Every time I see a pinstadium photo, all I see is the circus light reflection on the playfield. Isnt that annoying? To me It needs a frosted lens or some diffuser. Why not just add a couple spot lights? I just added a spot to the bumper on my desw, looks stock, fills the dark void at the center and no reflection.
Does th UV bulbs really highlight the uv colors? Any vids?

You can't see reflections on the playfield when playing. If standing off to a side, then yes the light strip reflections can be seen. The only reflections I can see when playing a game depends on what is underneath the light strips. Plastic ramp returns? Yes, you'll see reflections off those. My Baywatch, Shadow, Big Hurt and T2 do not have anything very reflective under the strips along the playfield edges. On Mustang though, there are plastic ramp returns along the playfield sides that will show reflections from the lights.

So for those type of reflections it depends on the game. Make a set of DIY stadium lights and check it out. Easy to make, inexpensive and in my opinion they look fantastic.

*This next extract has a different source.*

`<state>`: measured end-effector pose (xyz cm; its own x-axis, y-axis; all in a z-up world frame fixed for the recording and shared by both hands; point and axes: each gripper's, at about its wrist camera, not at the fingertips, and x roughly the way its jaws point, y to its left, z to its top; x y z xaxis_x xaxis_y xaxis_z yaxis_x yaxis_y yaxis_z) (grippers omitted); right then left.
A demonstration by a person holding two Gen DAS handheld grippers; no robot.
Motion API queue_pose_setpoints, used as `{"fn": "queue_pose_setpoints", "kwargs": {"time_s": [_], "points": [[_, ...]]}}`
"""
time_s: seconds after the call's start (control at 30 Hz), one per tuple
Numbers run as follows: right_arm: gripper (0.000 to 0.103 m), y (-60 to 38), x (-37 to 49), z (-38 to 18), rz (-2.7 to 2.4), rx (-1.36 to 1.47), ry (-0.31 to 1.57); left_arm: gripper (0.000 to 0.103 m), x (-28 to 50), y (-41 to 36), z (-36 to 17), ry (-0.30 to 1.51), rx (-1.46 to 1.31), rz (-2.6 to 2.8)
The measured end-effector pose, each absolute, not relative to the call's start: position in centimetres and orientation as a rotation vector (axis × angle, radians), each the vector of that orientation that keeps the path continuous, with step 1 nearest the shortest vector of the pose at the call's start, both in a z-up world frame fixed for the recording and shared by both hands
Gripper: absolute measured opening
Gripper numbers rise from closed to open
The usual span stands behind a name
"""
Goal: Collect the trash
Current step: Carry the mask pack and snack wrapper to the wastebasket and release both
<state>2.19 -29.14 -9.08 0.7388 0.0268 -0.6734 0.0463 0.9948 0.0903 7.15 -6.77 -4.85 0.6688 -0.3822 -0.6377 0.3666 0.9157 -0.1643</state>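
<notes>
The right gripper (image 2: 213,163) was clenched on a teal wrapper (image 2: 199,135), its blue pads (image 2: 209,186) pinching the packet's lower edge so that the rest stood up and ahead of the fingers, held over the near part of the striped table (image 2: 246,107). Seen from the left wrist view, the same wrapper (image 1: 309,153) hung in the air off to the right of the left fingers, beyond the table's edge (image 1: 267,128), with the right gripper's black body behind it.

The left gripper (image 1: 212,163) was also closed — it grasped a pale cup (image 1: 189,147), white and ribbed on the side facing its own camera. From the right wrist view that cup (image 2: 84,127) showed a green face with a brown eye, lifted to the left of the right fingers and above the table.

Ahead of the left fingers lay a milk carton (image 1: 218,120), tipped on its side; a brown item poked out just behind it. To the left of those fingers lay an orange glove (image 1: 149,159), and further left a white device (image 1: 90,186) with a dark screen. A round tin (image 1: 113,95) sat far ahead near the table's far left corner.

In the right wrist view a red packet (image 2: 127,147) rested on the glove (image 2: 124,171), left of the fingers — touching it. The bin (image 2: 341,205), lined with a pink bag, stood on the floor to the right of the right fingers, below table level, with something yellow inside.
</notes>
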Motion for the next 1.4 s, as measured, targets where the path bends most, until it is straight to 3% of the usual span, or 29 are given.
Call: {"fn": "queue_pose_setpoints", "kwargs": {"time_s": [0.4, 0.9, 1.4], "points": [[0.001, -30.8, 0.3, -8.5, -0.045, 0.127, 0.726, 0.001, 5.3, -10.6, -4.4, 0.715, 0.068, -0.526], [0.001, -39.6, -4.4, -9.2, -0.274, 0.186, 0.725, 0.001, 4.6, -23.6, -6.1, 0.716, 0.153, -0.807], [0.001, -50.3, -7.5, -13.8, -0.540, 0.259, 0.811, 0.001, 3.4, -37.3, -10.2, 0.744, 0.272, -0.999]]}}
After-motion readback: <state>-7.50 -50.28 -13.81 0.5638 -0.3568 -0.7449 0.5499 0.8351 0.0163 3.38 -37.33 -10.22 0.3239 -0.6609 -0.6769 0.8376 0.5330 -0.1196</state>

I used to add spotlights to games that needed more lighting, but I am much happier with the entire playfield being evenly lit using the stadium lights I make.

#6734 5 years ago
Quoted from Agent_Hero:

Gameplay question: the space to the right of the three middle standup targets--is that supposed to be accessible via a shot from the flippers? With the Titan post rubbers, it's now a bit snug there and the ball sometimes even has to rattle a bit to get through there as it falls out of the pop bumpers. I'm guessing there is supposed to be more room rather than a bottleneck.

Yes, that shot can be made cleanly from the left flipper and I actually made it again earlier tonight. I do have blue post rubbers installed, don't recall who made them, but they aren't Titan. But I've run into that issue on other games when using other types of "rubber" in tight spots. Try waxing the posts and rubber rings in the area first.

#6738 5 years ago
Quoted from Jon9508:

Can someone point me in the right direction. I have search a little but cant seem to find out what I need to do. Basically I lost my right side gi , and the pop bumper lights. The left side is fine. I have check all the fuses. They are good. I have restated the connectors. J115, j121 I think. Still no luck. I am thinking is a transitor maybe. I didn't see any fried transitors or what not on the board. Anyone know off hand what transitors run the right side gi and pop bumper lights.

My experience has been that GI issues have always been with the connector or pins on the board. I make a new connector and that has resolved my GI issues. Last game like that was recently with a Shadow I have. One side of the GI was out and I could get it to turn temporarily on by fiddling with the connector. I replaced the connector and all was working again.

1 week later
#6750 5 years ago

Anyone have a right sling plastic for sale?